“Anyone else?”

  “Chap called Yougouian was suspected of being in with them. He’s a dealer. Headquarters in Stamboul but he has a shop in Paris. Nothing proved against him—but he’s a slippery customer.”

  Poirot sighed. He looked at his little notebook. In it was written: America, Australia, Italy, France, Turkey. . . .

  He murmured:

  “I’ll put a girdle round the earth—”

  “Pardon?” said Inspector Wagstaffe.

  “I was observing,” said Hercule Poirot, “that a world tour seems indicated.”

  III

  It was the habit of Hercule Poirot to discuss his cases with his capable valet, George. That is to say, Hercule Poirot would let drop certain observations to which George would reply with the worldly wisdom which he had acquired in the course of his career as a gentleman’s gentleman.

  “If you were faced, George,” said Poirot, “with the necessity of conducting investigations in five different parts of the globe, how would you set about it?”

  “Well, sir, air travel is very quick, though some say as it upsets the stomach. I couldn’t say myself.”

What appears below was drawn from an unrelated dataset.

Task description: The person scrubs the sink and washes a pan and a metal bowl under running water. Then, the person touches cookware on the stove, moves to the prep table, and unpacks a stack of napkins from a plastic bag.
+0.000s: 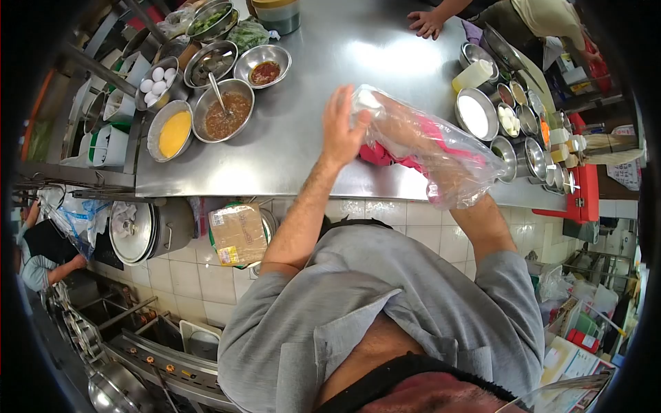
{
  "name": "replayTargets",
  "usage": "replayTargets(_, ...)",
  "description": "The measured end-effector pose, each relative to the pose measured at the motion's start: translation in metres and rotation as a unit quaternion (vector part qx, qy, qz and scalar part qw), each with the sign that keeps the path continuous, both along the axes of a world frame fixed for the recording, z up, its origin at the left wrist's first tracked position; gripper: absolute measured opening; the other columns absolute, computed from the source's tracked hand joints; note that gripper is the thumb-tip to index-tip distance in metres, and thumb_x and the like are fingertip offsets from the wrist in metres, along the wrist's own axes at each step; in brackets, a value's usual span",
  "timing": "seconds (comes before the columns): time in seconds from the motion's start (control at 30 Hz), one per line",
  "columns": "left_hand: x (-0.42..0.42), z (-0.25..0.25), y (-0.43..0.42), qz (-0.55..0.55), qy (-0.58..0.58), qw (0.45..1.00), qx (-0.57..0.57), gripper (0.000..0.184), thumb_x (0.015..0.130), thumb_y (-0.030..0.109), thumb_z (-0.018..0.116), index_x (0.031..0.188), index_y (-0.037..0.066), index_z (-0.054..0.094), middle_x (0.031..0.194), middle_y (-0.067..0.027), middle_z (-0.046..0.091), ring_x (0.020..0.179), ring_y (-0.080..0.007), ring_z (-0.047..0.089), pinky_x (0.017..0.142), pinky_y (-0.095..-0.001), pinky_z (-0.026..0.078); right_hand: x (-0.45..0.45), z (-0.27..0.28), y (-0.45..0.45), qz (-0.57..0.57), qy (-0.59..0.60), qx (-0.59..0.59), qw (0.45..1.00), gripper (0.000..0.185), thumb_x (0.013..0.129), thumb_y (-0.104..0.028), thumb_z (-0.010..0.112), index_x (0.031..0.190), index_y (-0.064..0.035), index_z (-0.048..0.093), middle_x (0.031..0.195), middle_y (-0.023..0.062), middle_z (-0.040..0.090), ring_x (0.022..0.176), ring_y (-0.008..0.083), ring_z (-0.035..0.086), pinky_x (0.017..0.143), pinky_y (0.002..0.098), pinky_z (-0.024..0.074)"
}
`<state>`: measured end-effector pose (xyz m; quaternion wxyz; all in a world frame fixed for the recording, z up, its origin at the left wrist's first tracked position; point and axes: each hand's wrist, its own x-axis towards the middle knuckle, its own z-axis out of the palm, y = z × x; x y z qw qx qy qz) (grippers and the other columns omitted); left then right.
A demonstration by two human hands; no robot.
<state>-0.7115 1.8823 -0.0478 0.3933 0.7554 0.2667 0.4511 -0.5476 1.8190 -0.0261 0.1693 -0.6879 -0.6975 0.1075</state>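
My right hand (pixel 403 124) is inside a clear plastic bag (pixel 468 162) that covers it and part of the forearm. A white thing (pixel 368 103) shows at its fingertips, at the bag's far end; its kind is unclear through the plastic. My left hand (pixel 341 127) is raised beside that end, fingers stretched upward and thumb apart. Whether it touches the plastic is hard to tell. Bright pink material (pixel 385 155) lies under and beside the bag on the steel table (pixel 310 168).
At left stand bowls of yellow liquid (pixel 175 134), brown sauce (pixel 224 117), red sauce (pixel 265 72) and eggs (pixel 157 86). Right are a white-filled bowl (pixel 474 115), a squeeze bottle (pixel 475 74) and several small containers. Another person's hand (pixel 427 25) rests at the far edge.
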Motion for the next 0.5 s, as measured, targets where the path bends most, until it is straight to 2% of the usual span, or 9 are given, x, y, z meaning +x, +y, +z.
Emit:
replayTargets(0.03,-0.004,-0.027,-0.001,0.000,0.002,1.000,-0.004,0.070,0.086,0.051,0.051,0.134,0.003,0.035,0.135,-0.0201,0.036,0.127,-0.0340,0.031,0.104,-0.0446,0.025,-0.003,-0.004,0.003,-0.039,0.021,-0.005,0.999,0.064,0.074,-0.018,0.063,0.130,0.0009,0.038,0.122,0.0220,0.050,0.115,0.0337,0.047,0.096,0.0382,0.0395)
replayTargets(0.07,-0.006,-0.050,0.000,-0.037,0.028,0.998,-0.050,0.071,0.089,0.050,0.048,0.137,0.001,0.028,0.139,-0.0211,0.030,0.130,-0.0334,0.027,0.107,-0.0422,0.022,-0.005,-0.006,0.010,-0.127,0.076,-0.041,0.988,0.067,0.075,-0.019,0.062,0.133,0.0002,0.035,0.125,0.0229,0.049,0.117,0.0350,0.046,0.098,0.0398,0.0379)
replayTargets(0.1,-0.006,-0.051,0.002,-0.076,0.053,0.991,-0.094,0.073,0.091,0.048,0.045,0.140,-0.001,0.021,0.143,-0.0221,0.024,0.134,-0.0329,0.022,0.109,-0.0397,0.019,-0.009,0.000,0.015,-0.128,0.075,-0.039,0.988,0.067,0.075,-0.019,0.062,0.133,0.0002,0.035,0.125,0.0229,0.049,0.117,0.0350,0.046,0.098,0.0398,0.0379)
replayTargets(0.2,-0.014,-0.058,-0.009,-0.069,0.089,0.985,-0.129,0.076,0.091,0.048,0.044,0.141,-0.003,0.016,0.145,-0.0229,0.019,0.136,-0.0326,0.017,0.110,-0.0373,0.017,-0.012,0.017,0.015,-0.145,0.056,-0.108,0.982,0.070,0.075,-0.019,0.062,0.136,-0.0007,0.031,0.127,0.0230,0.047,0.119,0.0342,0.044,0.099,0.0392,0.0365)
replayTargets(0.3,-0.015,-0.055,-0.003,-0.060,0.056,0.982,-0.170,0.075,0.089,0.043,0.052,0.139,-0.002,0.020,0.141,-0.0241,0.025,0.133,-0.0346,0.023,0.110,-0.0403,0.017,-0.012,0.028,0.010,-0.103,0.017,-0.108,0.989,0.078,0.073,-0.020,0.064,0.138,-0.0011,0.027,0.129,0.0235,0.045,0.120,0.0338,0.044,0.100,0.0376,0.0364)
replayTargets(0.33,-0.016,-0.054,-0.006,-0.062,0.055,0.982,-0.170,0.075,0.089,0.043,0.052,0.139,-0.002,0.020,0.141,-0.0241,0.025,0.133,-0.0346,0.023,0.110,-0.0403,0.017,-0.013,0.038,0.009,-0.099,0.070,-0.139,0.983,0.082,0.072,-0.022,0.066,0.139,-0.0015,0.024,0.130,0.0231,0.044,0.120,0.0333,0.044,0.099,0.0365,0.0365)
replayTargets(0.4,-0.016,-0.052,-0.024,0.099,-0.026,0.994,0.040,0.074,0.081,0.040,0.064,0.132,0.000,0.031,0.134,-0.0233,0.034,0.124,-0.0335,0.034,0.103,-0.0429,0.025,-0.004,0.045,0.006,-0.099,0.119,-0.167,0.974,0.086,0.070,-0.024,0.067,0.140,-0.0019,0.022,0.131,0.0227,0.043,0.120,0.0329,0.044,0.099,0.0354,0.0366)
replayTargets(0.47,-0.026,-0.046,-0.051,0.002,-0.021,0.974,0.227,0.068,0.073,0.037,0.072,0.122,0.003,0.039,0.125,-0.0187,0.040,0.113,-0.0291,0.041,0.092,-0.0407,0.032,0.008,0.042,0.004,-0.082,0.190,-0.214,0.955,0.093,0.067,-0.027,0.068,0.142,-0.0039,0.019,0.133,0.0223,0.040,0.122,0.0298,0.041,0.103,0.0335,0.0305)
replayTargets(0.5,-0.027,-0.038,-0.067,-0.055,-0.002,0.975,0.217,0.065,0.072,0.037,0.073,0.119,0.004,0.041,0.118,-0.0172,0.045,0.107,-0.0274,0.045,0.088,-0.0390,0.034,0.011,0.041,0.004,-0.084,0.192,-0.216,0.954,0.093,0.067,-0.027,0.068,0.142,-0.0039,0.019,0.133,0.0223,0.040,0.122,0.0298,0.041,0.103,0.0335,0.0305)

  “One asks oneself,” said Hercule Poirot, “what would Hercules have done?”

  “You mean the bicycle chap, sir?”

  “Or,” pursued Hercule Poirot, “one simply asks, what did he do? And the answer, George, is that he travelled energetically. But he was forced in the end to obtain information—as some say—from Prometheus—others from Nereus.”

  “Indeed, sir?” said George. “I never heard of either of those gentlemen. Are they travel agencies, sir?”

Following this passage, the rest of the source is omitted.